A lot of museums were hoping to acquire the skeleton for their collection but Stan got a different destination. He was bought by an anonymous private bidder. Dinosaur fossils and skeletons are becoming more and more of an investment for wealthy private owners. The commercialization of paleontology has been going on for quite some time. Dinosaurs skeletons can even be found in some homes and businesses. The negative side-effect is that the fossils aren’t available for the public.

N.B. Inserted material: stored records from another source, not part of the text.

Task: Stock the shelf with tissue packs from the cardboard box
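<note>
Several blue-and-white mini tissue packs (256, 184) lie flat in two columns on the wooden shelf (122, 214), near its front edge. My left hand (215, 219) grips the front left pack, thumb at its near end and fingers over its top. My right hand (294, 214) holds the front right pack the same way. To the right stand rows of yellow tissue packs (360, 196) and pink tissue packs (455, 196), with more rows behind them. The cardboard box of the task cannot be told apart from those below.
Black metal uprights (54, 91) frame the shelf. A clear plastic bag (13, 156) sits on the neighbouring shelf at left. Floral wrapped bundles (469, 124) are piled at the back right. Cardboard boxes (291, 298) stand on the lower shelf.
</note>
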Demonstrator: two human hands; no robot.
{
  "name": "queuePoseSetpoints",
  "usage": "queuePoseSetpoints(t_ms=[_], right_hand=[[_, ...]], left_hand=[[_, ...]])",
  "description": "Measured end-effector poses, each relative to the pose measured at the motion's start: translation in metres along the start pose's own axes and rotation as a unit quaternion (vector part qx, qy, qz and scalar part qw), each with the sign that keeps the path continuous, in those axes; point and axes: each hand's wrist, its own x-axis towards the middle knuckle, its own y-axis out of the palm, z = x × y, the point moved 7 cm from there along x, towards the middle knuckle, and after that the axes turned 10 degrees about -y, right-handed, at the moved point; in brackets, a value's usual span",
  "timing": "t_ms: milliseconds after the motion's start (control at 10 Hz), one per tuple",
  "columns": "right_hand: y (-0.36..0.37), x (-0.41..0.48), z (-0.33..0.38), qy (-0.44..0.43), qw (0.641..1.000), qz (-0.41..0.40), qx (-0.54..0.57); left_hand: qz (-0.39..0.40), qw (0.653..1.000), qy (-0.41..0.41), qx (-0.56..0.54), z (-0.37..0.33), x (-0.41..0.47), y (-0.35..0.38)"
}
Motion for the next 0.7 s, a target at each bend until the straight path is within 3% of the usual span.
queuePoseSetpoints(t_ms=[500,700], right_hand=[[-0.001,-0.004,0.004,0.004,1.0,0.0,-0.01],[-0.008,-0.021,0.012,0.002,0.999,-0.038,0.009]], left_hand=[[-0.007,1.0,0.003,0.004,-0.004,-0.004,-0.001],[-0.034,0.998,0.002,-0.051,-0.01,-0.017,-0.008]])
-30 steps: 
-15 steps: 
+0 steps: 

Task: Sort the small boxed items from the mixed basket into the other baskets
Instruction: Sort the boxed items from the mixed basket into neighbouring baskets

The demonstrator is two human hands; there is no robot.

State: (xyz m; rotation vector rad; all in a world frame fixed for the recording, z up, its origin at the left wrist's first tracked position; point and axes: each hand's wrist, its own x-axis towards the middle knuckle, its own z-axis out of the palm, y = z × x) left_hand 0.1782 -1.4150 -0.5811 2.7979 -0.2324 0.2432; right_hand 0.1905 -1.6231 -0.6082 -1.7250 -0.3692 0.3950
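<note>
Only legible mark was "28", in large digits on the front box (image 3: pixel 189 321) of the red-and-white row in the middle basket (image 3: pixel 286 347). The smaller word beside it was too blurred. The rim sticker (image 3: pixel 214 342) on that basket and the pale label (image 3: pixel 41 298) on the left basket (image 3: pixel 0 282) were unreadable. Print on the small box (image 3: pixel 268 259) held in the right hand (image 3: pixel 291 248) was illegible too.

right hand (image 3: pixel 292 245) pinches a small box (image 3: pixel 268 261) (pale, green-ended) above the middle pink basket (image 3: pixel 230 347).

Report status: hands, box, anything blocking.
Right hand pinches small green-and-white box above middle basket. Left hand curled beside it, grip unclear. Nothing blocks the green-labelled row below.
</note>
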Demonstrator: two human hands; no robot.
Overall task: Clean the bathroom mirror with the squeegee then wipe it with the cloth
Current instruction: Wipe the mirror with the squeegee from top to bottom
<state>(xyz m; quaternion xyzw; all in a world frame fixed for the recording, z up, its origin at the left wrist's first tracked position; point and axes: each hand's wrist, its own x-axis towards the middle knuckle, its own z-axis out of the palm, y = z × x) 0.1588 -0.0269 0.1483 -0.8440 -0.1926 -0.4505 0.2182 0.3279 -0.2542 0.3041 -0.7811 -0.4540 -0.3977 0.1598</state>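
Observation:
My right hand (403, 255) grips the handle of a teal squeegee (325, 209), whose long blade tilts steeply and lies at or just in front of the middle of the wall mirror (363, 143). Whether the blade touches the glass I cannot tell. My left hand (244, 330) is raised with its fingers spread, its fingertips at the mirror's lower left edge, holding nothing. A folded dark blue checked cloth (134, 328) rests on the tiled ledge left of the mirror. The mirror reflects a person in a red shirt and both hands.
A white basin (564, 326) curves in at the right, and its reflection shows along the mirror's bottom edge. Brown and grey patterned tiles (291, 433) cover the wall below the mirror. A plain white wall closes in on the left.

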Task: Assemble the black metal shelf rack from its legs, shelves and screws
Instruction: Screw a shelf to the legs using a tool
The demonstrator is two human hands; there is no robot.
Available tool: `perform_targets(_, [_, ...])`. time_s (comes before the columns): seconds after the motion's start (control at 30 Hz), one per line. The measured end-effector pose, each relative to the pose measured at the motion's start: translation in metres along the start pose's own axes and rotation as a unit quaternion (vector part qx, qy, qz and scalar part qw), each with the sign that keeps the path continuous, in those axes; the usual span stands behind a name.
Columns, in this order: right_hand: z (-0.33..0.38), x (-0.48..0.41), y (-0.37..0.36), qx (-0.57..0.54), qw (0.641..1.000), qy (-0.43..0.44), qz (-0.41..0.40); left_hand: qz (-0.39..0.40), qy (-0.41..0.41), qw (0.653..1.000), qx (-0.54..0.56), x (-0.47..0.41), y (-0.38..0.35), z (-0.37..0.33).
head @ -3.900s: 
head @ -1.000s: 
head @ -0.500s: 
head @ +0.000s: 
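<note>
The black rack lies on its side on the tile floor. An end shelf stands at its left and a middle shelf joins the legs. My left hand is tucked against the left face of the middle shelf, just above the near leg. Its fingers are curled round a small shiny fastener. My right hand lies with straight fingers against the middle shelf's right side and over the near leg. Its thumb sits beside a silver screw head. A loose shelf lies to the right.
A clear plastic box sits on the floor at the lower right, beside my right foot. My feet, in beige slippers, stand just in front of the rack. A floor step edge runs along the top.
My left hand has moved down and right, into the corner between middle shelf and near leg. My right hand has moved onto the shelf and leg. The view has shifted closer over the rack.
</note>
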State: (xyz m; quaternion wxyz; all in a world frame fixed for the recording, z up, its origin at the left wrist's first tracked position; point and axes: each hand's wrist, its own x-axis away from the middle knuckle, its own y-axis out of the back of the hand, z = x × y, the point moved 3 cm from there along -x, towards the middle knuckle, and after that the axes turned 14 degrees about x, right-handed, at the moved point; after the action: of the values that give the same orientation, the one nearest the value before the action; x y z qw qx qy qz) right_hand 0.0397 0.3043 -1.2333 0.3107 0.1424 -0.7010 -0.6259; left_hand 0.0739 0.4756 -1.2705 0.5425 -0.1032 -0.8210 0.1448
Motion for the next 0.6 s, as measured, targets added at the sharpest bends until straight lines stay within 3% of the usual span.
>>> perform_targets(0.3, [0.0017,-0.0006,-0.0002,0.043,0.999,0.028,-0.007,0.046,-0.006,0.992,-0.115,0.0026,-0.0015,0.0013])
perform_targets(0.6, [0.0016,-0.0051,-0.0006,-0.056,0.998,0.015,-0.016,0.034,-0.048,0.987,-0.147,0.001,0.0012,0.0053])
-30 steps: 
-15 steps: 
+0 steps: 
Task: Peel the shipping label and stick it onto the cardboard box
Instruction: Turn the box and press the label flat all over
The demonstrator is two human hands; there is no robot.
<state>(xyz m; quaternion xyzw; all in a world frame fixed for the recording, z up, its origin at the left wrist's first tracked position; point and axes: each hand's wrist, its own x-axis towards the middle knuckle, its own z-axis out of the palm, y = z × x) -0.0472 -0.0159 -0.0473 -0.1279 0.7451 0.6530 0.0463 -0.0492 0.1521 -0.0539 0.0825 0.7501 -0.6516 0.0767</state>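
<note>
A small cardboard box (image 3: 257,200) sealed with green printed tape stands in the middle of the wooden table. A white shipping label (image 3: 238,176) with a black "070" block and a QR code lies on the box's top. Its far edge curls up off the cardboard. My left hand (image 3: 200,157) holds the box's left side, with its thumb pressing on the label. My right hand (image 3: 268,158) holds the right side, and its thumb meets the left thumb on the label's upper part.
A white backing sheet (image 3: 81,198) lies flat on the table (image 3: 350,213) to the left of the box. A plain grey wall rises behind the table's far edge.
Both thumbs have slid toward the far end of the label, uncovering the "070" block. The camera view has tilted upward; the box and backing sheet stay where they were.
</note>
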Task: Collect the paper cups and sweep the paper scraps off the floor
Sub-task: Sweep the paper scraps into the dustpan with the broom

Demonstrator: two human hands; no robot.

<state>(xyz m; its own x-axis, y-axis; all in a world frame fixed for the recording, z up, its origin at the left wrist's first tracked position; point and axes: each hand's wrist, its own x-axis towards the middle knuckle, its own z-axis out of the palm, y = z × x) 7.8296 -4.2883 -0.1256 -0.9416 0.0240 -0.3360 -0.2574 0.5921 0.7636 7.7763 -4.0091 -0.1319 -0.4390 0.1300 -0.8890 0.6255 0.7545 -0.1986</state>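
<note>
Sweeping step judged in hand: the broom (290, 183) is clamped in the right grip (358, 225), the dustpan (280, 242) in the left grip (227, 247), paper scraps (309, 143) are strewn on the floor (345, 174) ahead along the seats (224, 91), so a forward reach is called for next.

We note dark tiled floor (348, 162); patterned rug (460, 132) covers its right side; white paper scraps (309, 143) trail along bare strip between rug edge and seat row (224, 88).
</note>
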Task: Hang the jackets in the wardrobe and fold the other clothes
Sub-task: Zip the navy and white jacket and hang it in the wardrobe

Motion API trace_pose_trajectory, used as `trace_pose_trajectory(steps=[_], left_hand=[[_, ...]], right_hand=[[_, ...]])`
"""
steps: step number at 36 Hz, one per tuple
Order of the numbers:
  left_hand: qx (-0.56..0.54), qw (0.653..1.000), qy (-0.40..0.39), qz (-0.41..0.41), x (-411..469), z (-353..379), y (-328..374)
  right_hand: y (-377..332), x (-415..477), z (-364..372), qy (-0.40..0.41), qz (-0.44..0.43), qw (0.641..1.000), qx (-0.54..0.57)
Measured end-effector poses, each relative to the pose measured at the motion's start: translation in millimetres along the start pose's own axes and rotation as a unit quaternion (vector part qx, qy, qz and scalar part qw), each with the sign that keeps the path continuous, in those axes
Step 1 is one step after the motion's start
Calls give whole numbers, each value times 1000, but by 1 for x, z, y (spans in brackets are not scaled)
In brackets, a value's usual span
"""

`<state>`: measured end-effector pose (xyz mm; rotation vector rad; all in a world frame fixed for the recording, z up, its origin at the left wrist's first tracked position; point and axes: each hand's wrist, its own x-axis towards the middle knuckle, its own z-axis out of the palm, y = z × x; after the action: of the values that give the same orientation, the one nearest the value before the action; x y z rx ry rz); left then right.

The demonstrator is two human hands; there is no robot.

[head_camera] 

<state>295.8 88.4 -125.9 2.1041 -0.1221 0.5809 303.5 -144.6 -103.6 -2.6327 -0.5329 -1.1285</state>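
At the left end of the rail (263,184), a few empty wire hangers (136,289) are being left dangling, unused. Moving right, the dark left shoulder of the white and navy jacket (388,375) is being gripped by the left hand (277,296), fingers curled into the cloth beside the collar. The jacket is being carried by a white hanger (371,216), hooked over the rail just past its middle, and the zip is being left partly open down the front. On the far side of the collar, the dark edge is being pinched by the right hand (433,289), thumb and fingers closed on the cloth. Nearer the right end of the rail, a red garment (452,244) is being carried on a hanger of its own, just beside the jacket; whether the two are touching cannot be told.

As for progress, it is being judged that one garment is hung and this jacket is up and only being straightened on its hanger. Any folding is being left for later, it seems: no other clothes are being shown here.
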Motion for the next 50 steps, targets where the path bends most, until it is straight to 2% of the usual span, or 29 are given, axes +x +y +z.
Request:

Stijn Pardon, audiovisual expert in the Royal Belgian Institute of Natural Sciences thinks about another disadvantage of the interference of the private sector. ‘There is a trend for paleontologists or “bonehunters” to excavate for financiers. Whether it is a museum or a private owner, those people don’t really care. The skeletons or fossils are then sold at the risk of not being thoroughly reconstructed.’
A dinosaur called Sue
In 1997 a T. Rex named Sue was auctioned for 7.1 million euros. The Field Museum in Chicago was able to acquire the skeleton for their collection thanks to a collaboration with some big companies and individual donors. The fact that the price was this high feared a lot museums. They worried that they wouldn’t longer be able to buy and exhibit fossils and skeletons. The sale of Stan, more than 20 years later, confirmed these fears.
Stijn Pardon states that there might be some advantages of the big budget. ‘Because money is involved, there is some kind of industry around that palaeontological and archaeological research. One advantage is that in this way it may be possible to dig and drill in places that are not accessible to museums. We simply do not have the funds for that.’
Private investment in art
The trend of private investors buying pieces at huge prices is nothing new for the artworld. In 1990 Ryoei Saito, a Japanese businessman, bought a famous work of van Gogh named Portrait of Dr Gachet. He acquired the work at an auction at Christie’s in New York. He payed 70 million euros for the painting. At that moment it was the highest ever total paid for a painting at auction. Later on Saito said that if he was to die, Dr Gachet should be cremated with him. Saito died in 1996 and the painting hasn’t been seen since.
This is just one of many examples where a private investor denies the right to the public to see and enjoy these artworks, similar to what happened to Stan.